"It was perfect. Blue sky, sunny, no clouds, perfect conditions," he said. "We prepared everything and it was great."
The trip across the Channel is meant to trace the route of French aviator Louis Bleriot, the first person to cross in an airplane 99 years ago.
The lighthouse was the site of Guglielmo Marconi's experiments with radio telegraphy in 1898. Bleriot used the white building as a target during his pioneering flight, the building's manager, Simon Ovenden, said.
Several hundred spectators rushed to greet the pilot, trying to take photographs with cameras and cell phones.
"It's a remarkable achievement, we saw the climax of his attempt as he came down to earth with his parachute. It's been an exciting afternoon," said Geoff Clark, a 54-year-old onlooker from Chatham, in Kent.
The carbon composite-wing weighs about 121 pounds (55 kilograms) when loaded with fuel, and carried four kerosene-burning jet turbines that kept him aloft.
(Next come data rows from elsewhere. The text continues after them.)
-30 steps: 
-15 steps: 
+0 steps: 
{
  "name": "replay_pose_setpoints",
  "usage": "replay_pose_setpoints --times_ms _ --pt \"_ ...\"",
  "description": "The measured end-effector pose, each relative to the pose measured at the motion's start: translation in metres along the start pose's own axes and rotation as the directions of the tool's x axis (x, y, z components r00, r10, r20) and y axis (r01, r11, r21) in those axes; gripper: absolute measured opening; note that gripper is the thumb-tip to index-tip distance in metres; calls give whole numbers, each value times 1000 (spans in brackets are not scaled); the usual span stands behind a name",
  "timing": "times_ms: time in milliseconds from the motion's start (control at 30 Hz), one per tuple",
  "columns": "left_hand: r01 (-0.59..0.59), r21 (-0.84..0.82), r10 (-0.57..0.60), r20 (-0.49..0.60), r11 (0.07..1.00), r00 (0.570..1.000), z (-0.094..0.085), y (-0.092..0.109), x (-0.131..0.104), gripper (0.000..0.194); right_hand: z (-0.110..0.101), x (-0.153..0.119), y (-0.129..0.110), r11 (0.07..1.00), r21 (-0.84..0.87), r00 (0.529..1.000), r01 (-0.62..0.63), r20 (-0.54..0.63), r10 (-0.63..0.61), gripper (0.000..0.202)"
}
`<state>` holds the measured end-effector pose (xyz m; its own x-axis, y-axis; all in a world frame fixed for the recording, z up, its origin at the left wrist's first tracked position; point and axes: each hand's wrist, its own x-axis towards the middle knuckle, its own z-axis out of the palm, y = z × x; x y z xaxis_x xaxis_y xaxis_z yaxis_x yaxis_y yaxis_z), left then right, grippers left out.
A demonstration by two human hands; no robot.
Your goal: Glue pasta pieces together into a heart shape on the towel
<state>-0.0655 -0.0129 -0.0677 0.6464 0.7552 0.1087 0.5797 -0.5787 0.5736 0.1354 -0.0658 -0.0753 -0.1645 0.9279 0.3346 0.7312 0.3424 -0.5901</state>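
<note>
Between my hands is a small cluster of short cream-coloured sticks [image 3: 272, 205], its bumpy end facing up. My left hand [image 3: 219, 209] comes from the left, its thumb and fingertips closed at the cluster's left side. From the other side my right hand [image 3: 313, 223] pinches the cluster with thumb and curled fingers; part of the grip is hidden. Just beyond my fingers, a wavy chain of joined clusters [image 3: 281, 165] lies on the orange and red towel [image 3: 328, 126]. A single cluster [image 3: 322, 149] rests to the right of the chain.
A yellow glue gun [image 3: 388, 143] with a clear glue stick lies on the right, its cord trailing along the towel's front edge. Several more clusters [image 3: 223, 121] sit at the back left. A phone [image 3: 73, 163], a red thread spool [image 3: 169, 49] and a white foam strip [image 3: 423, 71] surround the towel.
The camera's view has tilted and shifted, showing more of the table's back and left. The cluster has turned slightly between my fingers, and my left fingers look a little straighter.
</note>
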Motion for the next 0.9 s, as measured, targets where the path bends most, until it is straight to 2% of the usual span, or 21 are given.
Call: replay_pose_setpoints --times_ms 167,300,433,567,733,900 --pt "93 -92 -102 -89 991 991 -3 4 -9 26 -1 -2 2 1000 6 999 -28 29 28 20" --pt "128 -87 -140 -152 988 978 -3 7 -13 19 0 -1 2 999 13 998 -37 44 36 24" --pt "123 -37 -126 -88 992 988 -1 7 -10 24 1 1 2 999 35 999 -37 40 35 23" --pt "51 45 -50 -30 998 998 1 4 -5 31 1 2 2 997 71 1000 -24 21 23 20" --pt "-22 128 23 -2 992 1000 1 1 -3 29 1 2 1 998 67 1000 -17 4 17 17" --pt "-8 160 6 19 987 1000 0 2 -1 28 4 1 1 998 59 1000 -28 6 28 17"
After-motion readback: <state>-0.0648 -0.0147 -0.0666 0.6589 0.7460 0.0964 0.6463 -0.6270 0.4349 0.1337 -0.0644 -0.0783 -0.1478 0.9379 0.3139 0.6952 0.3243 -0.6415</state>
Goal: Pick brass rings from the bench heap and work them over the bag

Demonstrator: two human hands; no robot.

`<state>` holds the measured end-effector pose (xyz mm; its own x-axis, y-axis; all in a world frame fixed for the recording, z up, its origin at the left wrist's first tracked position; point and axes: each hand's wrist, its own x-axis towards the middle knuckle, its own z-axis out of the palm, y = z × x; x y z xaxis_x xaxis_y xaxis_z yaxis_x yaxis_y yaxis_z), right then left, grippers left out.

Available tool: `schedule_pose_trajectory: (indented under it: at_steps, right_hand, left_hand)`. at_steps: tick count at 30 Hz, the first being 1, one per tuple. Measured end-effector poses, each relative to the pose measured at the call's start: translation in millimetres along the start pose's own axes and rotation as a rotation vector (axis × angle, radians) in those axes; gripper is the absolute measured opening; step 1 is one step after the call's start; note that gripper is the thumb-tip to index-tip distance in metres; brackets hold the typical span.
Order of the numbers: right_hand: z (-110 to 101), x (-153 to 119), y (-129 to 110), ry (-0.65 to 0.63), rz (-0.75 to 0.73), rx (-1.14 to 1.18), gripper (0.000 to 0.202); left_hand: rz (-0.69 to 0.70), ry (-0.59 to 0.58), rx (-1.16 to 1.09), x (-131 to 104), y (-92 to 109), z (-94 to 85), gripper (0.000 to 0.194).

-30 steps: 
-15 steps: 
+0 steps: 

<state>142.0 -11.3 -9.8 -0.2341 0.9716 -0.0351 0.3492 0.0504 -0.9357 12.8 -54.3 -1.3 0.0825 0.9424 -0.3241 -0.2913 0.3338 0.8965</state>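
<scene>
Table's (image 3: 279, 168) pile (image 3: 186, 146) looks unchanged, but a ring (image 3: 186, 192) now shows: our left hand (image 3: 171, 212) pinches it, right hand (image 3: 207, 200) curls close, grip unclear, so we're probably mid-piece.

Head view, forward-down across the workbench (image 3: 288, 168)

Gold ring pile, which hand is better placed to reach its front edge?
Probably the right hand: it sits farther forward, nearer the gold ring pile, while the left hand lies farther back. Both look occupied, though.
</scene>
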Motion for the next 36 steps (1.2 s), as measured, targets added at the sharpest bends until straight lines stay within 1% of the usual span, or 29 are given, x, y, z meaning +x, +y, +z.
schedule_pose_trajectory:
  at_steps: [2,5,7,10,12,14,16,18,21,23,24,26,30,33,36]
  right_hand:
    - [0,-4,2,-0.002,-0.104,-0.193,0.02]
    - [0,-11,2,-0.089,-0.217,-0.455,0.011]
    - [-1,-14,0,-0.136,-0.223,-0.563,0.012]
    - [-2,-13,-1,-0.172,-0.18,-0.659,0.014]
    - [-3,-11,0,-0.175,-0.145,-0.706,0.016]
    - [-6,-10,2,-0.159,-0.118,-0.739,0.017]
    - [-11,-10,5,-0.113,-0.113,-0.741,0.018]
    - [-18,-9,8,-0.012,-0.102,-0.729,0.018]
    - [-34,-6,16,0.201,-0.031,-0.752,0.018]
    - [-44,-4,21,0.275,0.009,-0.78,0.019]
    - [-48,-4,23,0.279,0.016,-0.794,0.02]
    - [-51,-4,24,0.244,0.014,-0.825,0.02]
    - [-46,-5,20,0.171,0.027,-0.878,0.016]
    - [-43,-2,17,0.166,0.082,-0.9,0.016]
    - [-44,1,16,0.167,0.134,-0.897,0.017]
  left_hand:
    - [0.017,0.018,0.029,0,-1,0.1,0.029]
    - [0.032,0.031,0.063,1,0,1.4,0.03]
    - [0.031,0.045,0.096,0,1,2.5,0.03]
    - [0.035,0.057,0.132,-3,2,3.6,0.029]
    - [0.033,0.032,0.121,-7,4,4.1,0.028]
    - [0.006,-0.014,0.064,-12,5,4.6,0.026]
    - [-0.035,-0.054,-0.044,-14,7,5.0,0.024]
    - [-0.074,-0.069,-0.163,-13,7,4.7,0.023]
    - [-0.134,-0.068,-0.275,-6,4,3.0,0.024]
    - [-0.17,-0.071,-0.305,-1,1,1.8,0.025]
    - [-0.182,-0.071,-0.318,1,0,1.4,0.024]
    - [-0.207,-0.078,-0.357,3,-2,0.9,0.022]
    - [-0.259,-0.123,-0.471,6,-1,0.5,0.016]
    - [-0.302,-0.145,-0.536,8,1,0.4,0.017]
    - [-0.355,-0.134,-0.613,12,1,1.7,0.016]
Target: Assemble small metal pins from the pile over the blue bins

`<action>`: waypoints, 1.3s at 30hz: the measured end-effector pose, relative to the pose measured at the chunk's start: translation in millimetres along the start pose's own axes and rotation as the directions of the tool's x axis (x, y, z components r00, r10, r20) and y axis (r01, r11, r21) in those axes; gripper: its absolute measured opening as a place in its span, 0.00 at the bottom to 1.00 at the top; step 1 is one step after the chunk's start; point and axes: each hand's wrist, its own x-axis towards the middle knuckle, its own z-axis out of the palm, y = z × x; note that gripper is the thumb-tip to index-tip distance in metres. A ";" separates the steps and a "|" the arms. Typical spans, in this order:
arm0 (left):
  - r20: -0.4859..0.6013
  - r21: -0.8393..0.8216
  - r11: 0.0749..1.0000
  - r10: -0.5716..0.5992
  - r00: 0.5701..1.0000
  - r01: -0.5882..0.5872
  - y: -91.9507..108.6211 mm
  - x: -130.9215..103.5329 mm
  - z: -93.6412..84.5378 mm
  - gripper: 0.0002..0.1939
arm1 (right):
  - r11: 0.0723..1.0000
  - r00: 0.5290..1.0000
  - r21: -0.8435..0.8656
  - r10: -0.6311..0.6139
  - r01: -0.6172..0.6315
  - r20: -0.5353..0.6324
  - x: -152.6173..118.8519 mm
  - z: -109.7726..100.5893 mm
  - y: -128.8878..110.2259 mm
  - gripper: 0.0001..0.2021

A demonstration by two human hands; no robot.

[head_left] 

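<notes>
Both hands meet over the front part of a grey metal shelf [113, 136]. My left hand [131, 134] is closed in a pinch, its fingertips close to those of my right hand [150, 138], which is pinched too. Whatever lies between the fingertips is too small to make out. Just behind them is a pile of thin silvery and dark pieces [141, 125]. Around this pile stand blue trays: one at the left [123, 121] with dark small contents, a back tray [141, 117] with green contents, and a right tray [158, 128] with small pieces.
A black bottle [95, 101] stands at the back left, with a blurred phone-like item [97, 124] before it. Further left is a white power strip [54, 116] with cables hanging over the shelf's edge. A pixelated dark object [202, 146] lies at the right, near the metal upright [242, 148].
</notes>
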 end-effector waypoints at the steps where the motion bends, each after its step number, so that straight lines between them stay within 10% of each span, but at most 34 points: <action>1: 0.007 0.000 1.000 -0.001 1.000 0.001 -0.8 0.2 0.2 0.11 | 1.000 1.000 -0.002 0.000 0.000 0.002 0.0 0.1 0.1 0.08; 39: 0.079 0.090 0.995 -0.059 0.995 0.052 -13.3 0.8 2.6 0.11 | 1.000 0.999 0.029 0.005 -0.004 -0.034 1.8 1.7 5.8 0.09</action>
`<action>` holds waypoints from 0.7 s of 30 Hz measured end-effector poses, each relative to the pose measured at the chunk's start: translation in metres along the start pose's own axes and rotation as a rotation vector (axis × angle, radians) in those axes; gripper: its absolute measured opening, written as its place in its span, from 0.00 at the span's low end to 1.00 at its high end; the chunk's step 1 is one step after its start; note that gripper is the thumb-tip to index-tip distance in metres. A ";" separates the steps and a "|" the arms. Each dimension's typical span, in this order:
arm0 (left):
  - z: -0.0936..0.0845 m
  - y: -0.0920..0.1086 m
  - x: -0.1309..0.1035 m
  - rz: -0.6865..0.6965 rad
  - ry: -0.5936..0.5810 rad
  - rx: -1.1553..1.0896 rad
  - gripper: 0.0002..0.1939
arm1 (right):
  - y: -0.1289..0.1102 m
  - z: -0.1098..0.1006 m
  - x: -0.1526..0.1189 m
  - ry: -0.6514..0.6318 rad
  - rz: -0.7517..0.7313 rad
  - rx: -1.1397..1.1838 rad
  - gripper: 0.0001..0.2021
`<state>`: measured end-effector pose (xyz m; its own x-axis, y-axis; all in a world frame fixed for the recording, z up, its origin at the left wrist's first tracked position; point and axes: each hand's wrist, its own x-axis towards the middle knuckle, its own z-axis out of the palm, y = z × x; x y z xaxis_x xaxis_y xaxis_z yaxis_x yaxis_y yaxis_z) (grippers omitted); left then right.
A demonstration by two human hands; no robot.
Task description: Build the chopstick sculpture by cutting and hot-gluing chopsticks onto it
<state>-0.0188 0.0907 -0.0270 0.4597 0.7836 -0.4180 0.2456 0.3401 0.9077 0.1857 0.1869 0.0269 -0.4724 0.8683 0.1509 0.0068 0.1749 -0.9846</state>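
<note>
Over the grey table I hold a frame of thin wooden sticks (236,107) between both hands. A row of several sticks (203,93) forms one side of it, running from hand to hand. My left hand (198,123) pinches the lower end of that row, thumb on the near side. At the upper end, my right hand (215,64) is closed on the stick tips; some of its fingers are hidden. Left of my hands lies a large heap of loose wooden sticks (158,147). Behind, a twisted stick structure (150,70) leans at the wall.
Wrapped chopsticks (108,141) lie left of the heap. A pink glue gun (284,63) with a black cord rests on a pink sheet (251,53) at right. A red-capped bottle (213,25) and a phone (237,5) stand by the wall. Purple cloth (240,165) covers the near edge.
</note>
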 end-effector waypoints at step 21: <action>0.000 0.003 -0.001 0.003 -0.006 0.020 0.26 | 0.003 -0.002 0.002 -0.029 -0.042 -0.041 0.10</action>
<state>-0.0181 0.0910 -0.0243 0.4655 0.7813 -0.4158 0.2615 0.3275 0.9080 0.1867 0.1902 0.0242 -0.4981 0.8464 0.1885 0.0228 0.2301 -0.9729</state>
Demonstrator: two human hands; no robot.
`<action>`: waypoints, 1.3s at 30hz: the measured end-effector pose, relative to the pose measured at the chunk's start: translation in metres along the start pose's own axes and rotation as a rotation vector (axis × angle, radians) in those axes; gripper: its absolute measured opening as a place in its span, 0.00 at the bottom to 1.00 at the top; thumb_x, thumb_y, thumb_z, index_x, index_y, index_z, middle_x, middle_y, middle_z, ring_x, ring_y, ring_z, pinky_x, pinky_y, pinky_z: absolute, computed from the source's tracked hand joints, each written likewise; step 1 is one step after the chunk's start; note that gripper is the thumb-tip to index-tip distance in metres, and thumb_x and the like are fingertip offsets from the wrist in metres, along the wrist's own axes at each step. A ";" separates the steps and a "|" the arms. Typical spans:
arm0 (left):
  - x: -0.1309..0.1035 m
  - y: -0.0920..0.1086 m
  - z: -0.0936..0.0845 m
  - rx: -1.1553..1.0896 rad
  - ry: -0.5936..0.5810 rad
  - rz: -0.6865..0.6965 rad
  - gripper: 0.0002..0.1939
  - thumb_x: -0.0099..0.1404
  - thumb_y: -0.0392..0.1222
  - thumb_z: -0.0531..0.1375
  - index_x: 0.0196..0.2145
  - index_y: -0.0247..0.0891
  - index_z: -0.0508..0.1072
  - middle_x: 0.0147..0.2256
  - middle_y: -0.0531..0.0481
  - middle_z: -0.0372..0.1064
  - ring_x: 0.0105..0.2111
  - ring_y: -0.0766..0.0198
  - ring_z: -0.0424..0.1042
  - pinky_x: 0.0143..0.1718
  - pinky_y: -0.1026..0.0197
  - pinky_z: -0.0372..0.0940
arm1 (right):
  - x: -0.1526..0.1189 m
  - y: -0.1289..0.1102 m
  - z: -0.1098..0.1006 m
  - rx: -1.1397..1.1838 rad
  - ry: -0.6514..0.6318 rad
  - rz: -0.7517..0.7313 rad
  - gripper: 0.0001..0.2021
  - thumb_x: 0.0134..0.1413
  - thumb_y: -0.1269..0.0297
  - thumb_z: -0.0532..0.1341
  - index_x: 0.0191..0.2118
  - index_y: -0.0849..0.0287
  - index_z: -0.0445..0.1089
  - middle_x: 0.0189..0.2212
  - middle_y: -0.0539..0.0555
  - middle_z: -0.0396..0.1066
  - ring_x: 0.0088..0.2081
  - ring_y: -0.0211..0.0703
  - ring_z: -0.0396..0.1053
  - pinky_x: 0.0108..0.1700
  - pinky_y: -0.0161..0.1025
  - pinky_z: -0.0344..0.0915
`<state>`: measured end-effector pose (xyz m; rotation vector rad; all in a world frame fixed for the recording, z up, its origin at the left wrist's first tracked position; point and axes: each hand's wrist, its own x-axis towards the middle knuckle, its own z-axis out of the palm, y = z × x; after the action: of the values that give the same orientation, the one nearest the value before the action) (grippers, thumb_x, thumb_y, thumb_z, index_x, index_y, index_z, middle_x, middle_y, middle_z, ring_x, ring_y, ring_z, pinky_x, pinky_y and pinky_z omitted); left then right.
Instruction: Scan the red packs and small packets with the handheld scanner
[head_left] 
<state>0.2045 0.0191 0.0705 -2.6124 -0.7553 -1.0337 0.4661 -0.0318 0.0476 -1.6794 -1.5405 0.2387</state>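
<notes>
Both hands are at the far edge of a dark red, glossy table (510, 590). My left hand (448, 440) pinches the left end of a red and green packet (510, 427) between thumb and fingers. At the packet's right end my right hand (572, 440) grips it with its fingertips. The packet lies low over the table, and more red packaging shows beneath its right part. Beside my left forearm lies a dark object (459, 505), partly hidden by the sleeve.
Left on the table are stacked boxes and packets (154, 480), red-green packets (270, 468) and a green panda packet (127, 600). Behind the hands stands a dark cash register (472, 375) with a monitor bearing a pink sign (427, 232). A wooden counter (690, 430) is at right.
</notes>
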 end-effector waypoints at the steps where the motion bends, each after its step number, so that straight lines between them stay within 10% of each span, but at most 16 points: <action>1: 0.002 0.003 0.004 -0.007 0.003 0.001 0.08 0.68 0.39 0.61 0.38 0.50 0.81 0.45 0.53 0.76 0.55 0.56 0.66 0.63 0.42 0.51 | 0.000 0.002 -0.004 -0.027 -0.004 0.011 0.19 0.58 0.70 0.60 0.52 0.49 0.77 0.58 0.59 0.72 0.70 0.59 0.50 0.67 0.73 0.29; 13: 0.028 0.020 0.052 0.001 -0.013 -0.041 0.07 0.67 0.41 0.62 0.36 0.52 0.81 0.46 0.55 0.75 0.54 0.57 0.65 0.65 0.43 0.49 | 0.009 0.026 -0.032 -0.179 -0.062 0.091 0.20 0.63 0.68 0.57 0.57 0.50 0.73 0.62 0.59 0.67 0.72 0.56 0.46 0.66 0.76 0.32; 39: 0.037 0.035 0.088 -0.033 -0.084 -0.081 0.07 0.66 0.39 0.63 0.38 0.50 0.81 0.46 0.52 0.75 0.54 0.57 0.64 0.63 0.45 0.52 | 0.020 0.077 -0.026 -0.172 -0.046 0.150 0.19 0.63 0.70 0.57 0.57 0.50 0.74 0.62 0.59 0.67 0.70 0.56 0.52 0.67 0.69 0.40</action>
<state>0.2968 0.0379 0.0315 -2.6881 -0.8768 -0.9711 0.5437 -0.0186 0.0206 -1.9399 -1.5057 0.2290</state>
The wing had no steering devices -- Rossy moved his body to control its movements.
He wore a heat-resistant suit similar to that worn by firefighters and racing drivers to protect him from the heat of the turbines. The cooling effect of the wind and high altitude also prevented him from getting too hot.
Mark Dale, the senior technical officer for the British Hang Gliding and Paragliding Association, described Rossy's flight as a "fabulous stunt."